I’m hands-down the world’s worst decision maker. This week I had to decide between two career counseling centers where I may do the famous “bilan de compétences”, a series of meetings with a counselor to talk about what my skills are and what I can do in this old life of mine. I asked myself if I was having this much trouble choosing a center, how the HECK was I going to later choose a new career path or training program. One bright spot though, in explaining what I consider a convoluted job situation to one of the administrative people this week, I was pleasantly surprised when she understood it right away.
Now there are smaller choices in life which can still be difficult in their own way. Should I choose the drive-through or go inside McDonald’s on this busy Wednesday before noon? I rarely treat myself to fast food these days, and seeing the parking lot full, I decide to do the “good” thing (in terms of my budget) and just eat at home.

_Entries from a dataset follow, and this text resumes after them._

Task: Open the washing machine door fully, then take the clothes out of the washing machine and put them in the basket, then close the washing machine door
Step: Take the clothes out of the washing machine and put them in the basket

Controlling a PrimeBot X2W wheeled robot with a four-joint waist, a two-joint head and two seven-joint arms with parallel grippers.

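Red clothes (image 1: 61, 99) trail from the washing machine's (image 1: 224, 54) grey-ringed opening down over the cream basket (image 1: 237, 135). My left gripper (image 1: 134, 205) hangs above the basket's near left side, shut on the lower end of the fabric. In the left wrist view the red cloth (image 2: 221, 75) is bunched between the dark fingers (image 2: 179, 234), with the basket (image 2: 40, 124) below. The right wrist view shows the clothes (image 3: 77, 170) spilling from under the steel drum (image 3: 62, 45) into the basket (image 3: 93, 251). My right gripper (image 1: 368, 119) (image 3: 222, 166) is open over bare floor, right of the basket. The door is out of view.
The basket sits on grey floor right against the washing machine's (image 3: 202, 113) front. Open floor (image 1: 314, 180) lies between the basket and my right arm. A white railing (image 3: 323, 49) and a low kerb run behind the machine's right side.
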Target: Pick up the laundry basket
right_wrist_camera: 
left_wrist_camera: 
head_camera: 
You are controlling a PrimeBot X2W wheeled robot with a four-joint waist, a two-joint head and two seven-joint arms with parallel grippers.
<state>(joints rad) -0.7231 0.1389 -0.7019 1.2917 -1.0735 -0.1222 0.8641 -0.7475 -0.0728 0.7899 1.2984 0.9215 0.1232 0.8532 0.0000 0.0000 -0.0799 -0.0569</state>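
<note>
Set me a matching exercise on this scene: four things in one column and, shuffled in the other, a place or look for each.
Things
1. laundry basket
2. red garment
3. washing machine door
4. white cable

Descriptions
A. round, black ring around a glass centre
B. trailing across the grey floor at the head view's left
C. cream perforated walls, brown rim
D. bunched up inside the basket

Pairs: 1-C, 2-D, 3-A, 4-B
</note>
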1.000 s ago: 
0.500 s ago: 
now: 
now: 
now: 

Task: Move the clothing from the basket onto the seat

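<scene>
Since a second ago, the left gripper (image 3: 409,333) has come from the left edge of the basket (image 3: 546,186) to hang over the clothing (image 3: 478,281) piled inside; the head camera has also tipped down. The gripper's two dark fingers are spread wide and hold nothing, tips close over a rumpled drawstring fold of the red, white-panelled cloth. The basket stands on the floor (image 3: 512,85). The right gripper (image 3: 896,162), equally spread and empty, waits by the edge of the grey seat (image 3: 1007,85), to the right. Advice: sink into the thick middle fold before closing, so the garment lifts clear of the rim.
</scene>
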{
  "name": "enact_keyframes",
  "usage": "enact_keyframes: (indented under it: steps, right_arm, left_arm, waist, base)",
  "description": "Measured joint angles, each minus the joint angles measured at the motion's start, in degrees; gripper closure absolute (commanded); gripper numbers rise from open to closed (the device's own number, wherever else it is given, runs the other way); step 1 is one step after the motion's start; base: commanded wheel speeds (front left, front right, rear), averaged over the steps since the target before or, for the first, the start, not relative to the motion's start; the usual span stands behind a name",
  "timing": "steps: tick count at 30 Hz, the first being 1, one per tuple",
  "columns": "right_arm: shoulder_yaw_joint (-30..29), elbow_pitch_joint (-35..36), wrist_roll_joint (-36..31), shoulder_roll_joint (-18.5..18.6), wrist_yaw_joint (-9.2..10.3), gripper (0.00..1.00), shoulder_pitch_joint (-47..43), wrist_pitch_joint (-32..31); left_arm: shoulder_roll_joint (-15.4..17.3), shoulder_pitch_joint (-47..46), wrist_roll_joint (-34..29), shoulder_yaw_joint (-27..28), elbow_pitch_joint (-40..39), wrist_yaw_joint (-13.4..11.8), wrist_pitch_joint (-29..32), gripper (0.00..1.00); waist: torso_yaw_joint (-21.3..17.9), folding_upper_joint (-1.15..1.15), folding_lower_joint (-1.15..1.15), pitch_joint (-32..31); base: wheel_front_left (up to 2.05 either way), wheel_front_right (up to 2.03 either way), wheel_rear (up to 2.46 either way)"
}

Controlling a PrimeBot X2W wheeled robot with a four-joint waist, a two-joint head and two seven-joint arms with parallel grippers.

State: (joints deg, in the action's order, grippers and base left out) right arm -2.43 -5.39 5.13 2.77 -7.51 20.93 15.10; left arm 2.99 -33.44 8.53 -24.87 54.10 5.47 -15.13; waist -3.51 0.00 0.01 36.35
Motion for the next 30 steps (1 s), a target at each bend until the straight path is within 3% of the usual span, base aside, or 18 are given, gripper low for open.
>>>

At the supermarket I linger over the choice of a new trash can for the recyclables. With the step mechanism to open or the swing top? The smaller size or should I go ahead and buy bigger knowing that we’ll probably stuff it to the limit before getting off our duffs and emptying it? For the record I chose swing top and medium-size, but I'm going to return it as Remi said to go for the bigger size.
Then there’s the baby food aisle and the teething biscuits. Organic or regular thus risk of more pesticides? But wait, in fact upon reading the label I see that it’s only once your baby has teeth, and JuJu is still all gums. Ok, that decision’s made for me. No biscuits for now.
I’m honestly paralyzed by decision-making most of the time. I would gladly pay someone to make the decisions for me and then I’d just accept the consequences more willingly. But first I’d have to choose the person. Applications welcome!